Selected Operating Region Data

Our systems currently are managed through six operating regions by local
management teams that oversee system activities and operate autonomously within
financial and operating guidelines established by our corporate office. The
following table sets forth the six operating regions, the principal states
served by such regions, and their respective homes passed, basic subscribers and
basic penetration as of December 31, 2000:



Homes Basic Basic
Region States Passed Subscribers Penetration
------ ------ ------ ----------- -----------


Midwest................. Illinois, Indiana, Michigan, 302,500 194,150 64.2%
Ohio
North Central........... Iowa, Minnesota, South 283,000 193,400 68.3%
Dakota, Wisconsin
Southern................ Alabama, Florida, 214,300 153,200 71.5%
Mississippi, Tennessee
Mid-Atlantic............ Delaware, Maryland, 129,000 89,000 69.0%
North Carolina, Virginia
Central.................. Kansas, Kentucky, 139,600 87,650 62.8%
Missouri, Oklahoma
Western................. Arizona, California 104,600 61,600 58.9%
---------- --------- ------
Total 1,173,000 779,000 66.4%
========== ========= ======


Technology Overview

As part of our commitment to maximize customer satisfaction, to improve
our competitive position and to introduce new and enhanced products and services
to our customers, we continue to make significant investments to upgrade our
cable network. The current objectives of our upgrade program are to:

o increase the bandwidth capacity to 870MHz;

o activate two-way communications capability;

o consolidate our headend facilities, through the extensive deployment
of fiber optic networks; and

o allow us to provide digital cable television, high-speed
Internet access, interactive video and other telecommunications
services.

The following table describes the technological state of our cable network
as of December 31, 2000 and through December 31, 2002, based on our current
upgrade plans:

Percentage of Basic Subscribers
-------------------------------
Less than 550MHz- Two-Way
550MHz 870MHz Capable
--------- ------- -------
December 31, 2000............ 26% 74% 47%
December 31, 2001............ 10% 90% 80%
December 31, 2002............ 5% 95% 95%


12


By December 2002, we expect that 95% of our basic subscribers will be
served by cable systems that have been upgraded with 550MHz to 870MHz bandwidth
capacity and two-way communications capability. A central feature of our upgrade
program is the deployment of high capacity, hybrid fiber-optic coaxial
architecture. The hybrid fiber-optic coaxial architecture combines the use of
fiber optic cable, which can carry hundreds of video, data and voice channels
over extended distances, with coaxial cable, which requires a more extensive
signal amplification in order to obtain the desired levels for delivering
channels. In most of our cable systems, we connect fiber optic cable to
individual nodes serving an average of 350 homes or commercial buildings. A node
is a single connection to a cable system's main, high-capacity fiber optic cable
that is shared by a number of customers. Coaxial cable is then connected from
each node to the individual homes or buildings. Our network design generally
provides for six strands of fiber to each node, with two strands active and four
strands reserved for future services. We believe hybrid fiber-optic coaxial
architecture provides higher capacity, superior signal quality, greater network
reliability, reduced operating costs and more reserve capacity for the addition
of future services than traditional coaxial network design.

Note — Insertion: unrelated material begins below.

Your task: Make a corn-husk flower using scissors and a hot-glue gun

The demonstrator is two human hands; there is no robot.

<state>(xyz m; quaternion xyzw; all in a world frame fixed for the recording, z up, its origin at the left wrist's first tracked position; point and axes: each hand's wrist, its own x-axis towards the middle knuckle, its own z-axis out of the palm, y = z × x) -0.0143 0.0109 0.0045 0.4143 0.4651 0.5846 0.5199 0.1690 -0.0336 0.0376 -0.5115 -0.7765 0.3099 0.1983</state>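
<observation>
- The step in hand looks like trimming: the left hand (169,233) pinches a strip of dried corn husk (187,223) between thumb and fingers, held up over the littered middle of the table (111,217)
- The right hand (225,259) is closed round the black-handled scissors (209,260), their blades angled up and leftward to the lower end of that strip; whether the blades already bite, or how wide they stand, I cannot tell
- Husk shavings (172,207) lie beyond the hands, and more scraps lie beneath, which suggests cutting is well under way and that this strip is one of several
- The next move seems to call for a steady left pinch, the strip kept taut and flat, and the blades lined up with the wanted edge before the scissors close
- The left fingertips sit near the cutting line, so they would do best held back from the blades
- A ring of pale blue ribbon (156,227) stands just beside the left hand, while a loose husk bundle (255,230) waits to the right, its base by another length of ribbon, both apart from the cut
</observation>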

Two-way communications capability will permit our customers to send and
receive signals over the cable network so that interactive services, such as
video-on-demand, will be accessible and high-speed Internet access will not
require a separate telephone line. This capability will also position us to
offer cable telephony, using either Internet protocol telephony as it becomes
commercially feasible, or the traditional switching technologies that are
currently available. We believe our plans for two-way communications capability,
together with hybrid fiber-optic coaxial architecture, will enhance our cable
network's ability to provide advanced telecommunications services.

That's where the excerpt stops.